Scalable and Deterministic Fabrication of Quantum Emitter Arrays from Hexagonal Boron Nitride
Chi Li, Noah Mendelson, Ritika Ritika, Yong-Liang Chen, Zai-Quan Xu,, Milos Toth, Igor Aharonovich

TL;DR
This paper presents a scalable, deterministic method for fabricating large arrays of quantum emitters in hexagonal boron nitride, enabling high-throughput quantum photonic device production.
Contribution
It introduces a bottom-up growth technique on nanoscale dielectric pillars to produce large-scale, spatially-controlled arrays of single photon emitters in hBN.
Findings
Near-unity yield of single emitters at 250 nm pillar diameter
Statistical analysis confirms critical role of pillar size
Method enables scalable fabrication of quantum emitter arrays
Abstract
We demonstrate the fabrication of large-scale arrays of single photon emitters (SPEs) in hexagonal boron nitride (hBN).

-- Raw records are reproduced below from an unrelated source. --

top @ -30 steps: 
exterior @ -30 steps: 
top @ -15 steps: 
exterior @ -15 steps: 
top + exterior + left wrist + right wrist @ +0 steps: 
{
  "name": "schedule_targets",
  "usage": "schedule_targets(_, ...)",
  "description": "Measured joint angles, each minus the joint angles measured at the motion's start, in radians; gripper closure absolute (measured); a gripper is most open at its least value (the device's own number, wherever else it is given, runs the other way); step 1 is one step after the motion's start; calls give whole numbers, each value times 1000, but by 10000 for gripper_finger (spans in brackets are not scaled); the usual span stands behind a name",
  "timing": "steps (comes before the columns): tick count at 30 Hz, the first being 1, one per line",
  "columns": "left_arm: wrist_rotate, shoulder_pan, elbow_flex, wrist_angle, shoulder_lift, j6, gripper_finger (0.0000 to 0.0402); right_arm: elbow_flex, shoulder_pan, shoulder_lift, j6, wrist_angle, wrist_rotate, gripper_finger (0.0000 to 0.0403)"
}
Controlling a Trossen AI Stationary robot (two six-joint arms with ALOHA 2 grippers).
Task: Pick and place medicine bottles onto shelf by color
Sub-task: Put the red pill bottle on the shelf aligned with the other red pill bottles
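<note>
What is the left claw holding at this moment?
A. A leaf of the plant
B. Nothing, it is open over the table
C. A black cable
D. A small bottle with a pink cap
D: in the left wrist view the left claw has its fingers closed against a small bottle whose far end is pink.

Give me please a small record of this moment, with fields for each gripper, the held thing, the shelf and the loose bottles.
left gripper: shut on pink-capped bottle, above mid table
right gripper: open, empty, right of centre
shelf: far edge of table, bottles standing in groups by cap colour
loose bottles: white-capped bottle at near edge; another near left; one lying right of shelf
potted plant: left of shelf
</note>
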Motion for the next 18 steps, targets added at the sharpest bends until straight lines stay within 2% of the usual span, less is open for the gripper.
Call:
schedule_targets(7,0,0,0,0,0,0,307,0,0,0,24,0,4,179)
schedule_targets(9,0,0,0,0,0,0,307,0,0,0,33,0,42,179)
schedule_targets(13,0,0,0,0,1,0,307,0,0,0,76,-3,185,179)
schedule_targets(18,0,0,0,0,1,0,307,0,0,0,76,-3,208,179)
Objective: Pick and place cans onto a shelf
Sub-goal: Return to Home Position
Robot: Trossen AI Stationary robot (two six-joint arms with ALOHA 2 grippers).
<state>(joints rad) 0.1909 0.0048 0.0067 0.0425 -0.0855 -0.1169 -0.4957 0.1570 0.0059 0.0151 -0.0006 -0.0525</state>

Bottom-up growth of hBN onto nanoscale arrays of dielectric pillars yields corresponding arrays of hBN emitters at the pillar sites. Statistical analysis shows that the pillar diameter is critical for isolating single defects, and diameters of ~250 nm produce a near-unity yield of a single emitter at each pillar site. Our results constitute a promising route towards spatially-controlled generation of hBN SPEs and provide an effective and efficient method to create large scale SPE arrays. The results pave the way to scalability and high throughput fabrication of SPEs for advanced quantum photonic applications.